## Records for this task
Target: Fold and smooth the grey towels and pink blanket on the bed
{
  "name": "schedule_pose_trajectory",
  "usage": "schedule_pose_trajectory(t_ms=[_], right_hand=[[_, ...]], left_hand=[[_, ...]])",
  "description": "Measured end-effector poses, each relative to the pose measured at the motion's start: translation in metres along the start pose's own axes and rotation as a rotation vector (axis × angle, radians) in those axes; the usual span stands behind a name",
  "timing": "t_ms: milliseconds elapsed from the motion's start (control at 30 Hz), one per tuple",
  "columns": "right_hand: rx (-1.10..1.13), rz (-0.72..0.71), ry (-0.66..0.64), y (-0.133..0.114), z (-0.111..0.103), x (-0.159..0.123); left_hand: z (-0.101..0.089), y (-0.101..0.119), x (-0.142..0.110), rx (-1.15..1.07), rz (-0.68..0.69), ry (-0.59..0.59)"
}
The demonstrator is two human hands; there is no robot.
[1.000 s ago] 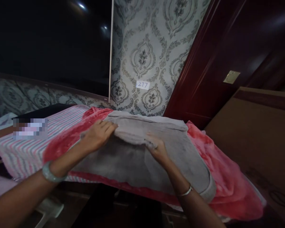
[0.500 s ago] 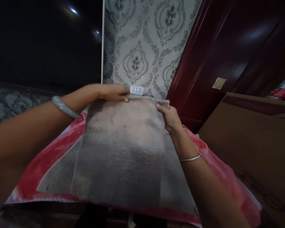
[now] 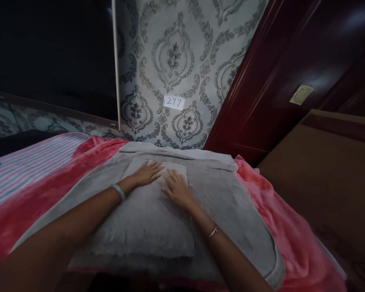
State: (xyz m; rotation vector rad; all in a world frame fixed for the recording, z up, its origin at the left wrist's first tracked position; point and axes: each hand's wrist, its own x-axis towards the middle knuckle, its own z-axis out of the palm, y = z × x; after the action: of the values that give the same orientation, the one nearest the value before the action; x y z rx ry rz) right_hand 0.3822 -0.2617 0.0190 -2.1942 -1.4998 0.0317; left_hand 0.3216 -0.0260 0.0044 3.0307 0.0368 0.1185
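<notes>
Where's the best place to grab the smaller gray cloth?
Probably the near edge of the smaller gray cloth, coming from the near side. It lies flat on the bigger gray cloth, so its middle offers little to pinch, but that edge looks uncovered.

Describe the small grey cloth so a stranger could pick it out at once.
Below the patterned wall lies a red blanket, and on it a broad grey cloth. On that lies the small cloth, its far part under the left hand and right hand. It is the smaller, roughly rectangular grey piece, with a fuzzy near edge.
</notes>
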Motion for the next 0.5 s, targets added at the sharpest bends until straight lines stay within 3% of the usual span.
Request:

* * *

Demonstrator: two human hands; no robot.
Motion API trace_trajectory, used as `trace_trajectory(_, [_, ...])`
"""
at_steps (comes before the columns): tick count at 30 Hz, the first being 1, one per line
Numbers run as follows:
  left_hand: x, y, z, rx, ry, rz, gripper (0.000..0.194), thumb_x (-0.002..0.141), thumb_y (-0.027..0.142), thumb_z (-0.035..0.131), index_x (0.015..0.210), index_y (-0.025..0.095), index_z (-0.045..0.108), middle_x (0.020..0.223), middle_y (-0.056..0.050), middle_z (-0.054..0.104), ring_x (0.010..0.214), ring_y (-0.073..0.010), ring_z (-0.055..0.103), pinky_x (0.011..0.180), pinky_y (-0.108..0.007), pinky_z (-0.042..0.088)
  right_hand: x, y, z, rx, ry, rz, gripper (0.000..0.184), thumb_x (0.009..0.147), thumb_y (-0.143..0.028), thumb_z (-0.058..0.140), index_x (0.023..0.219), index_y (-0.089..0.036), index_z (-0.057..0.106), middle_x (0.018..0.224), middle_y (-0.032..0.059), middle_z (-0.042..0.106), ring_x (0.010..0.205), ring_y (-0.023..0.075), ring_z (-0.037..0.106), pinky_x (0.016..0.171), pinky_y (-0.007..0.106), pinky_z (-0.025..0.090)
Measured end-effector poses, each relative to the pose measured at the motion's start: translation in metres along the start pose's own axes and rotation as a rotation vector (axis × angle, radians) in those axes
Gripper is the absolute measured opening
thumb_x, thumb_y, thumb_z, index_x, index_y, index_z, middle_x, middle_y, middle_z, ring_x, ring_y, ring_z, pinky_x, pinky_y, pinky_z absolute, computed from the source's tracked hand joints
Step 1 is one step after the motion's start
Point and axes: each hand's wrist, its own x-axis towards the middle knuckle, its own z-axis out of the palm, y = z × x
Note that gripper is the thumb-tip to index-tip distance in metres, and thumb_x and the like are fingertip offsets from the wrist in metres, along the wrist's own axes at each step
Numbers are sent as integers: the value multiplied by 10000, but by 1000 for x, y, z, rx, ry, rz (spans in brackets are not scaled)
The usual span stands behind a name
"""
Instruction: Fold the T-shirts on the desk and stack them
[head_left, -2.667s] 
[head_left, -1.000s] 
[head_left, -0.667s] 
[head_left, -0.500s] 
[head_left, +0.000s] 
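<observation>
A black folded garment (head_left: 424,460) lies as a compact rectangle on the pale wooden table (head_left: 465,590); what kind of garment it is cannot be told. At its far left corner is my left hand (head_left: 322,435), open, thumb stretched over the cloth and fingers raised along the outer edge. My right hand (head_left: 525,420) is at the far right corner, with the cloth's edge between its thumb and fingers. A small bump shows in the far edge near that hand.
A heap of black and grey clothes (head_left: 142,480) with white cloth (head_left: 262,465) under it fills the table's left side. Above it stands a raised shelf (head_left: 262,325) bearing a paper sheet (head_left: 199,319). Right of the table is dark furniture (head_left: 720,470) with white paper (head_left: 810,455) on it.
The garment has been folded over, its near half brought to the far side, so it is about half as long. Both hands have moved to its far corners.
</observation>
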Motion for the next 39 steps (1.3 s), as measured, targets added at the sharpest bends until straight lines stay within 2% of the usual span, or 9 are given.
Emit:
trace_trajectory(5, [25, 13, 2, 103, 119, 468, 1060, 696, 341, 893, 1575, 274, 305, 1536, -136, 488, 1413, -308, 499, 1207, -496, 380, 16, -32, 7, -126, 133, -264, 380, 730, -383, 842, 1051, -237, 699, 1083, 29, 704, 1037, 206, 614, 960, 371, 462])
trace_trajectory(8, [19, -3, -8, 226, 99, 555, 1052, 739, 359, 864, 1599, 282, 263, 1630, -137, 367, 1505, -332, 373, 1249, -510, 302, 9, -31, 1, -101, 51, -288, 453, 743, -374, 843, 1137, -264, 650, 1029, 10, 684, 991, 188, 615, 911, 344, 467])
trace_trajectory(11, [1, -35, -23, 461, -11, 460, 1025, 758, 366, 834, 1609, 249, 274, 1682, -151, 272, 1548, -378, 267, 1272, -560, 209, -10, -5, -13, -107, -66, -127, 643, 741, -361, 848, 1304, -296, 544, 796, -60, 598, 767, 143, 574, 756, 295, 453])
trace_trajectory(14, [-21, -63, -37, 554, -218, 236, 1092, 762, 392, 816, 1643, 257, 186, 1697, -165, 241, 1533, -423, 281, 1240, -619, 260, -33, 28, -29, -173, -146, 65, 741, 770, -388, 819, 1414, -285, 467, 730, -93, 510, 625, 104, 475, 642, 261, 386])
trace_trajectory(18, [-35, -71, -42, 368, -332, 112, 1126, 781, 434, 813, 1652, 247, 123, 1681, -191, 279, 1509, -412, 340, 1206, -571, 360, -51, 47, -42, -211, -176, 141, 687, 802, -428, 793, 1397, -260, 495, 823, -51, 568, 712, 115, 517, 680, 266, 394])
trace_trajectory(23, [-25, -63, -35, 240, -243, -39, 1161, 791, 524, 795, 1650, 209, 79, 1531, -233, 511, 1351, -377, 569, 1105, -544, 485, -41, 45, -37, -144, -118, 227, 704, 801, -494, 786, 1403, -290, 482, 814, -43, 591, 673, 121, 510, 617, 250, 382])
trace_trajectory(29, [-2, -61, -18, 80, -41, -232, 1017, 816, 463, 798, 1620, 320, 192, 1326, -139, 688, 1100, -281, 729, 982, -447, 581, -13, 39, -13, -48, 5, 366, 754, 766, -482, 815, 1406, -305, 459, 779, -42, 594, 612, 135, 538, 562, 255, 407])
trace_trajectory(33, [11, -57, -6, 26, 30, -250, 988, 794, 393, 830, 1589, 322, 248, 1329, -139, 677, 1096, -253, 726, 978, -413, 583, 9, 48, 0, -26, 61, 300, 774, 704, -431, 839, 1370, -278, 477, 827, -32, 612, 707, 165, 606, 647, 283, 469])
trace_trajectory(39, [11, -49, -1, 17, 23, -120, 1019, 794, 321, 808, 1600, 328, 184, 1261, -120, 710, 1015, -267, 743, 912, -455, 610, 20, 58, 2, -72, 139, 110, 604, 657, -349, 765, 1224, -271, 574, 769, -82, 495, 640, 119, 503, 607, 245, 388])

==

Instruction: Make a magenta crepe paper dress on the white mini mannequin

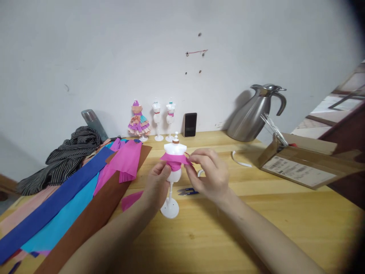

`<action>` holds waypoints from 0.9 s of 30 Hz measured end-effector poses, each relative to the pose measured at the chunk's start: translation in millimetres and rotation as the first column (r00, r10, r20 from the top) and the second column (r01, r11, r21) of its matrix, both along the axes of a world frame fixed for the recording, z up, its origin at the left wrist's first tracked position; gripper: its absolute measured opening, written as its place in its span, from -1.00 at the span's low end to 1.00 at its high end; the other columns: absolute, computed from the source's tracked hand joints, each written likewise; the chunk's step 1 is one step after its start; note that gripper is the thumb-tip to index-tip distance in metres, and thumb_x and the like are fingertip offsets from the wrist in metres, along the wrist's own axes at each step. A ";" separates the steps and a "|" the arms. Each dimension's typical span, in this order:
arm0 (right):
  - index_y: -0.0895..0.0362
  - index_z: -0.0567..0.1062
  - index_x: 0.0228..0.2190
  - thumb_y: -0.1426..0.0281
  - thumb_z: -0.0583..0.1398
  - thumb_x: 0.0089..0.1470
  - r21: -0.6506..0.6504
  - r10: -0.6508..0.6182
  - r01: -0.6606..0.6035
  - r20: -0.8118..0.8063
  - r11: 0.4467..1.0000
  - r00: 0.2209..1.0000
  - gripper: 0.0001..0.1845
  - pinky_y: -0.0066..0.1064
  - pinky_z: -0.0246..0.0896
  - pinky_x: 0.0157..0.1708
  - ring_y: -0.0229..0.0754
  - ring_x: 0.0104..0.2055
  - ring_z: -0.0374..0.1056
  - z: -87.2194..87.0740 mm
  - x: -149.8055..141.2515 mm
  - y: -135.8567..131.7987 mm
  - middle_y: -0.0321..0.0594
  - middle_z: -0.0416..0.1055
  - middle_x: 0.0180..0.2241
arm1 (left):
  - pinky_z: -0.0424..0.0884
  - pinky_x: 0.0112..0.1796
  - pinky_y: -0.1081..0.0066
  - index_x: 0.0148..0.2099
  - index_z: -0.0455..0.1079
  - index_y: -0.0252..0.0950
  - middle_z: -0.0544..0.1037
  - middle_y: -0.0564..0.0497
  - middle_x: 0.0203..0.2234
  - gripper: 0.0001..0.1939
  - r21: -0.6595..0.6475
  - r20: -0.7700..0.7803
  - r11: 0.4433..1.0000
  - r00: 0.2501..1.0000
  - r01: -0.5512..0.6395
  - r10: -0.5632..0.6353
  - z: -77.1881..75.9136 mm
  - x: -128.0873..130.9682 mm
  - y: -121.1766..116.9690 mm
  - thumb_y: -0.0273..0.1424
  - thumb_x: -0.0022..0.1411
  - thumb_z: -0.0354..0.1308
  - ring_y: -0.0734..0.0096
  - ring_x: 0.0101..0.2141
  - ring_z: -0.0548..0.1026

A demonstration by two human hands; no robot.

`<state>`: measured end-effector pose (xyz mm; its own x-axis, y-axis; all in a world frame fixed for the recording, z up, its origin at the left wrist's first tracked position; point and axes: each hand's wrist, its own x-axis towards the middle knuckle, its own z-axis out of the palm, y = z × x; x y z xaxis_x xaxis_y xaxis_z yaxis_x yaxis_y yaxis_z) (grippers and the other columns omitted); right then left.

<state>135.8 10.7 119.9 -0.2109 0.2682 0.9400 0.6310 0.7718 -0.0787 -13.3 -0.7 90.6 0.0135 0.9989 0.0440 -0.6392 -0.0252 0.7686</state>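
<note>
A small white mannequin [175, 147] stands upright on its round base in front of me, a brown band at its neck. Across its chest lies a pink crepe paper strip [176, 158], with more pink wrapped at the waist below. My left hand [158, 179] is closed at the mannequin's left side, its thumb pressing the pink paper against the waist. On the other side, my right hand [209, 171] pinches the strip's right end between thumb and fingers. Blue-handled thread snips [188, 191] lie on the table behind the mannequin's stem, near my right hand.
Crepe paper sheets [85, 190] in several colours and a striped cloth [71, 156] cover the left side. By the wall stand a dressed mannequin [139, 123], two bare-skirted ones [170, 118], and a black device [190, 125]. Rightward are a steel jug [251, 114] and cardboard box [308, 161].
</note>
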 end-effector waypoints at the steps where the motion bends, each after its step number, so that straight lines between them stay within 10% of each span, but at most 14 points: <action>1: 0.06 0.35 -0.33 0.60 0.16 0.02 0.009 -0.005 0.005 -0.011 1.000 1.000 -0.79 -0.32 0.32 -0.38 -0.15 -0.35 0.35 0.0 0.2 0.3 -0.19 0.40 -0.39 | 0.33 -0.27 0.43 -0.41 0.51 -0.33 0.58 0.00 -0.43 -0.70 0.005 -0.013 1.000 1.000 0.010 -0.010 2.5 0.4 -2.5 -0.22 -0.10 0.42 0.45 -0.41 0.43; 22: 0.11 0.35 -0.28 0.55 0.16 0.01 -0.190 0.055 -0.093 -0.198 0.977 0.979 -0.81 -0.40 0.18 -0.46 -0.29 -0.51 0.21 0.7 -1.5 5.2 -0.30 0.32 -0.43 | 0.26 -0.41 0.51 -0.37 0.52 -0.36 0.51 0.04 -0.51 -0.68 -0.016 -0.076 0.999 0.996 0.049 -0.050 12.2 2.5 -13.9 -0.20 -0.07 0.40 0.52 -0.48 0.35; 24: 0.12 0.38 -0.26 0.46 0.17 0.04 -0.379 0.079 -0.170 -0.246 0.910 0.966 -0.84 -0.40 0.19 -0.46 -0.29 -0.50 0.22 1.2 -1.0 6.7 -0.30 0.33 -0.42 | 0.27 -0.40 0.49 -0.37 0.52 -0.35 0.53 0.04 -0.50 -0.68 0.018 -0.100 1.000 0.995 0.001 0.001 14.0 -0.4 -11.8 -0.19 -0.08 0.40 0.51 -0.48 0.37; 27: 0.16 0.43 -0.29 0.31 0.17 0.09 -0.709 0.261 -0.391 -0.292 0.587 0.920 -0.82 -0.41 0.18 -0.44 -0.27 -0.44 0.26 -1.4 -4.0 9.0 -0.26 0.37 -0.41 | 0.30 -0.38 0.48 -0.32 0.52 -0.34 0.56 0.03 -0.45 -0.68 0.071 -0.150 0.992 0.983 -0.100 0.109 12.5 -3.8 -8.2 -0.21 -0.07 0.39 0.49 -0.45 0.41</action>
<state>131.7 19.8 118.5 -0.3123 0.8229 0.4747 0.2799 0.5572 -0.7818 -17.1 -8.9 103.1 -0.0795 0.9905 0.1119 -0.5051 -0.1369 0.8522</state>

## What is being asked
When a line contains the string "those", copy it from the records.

## Response area
  "description": "Measured end-effector poses, each relative to the pose measured at the motion's start: translation in metres along the start pose's own axes and rotation as a rotation vector (axis × angle, radians) in those axes; the usual span stands behind a name",
Measured end-effector poses, each relative to the pose measured at the motion's start: translation in metres along the start pose's own axes and rotation as a rotation vector (axis × angle, radians) in those axes

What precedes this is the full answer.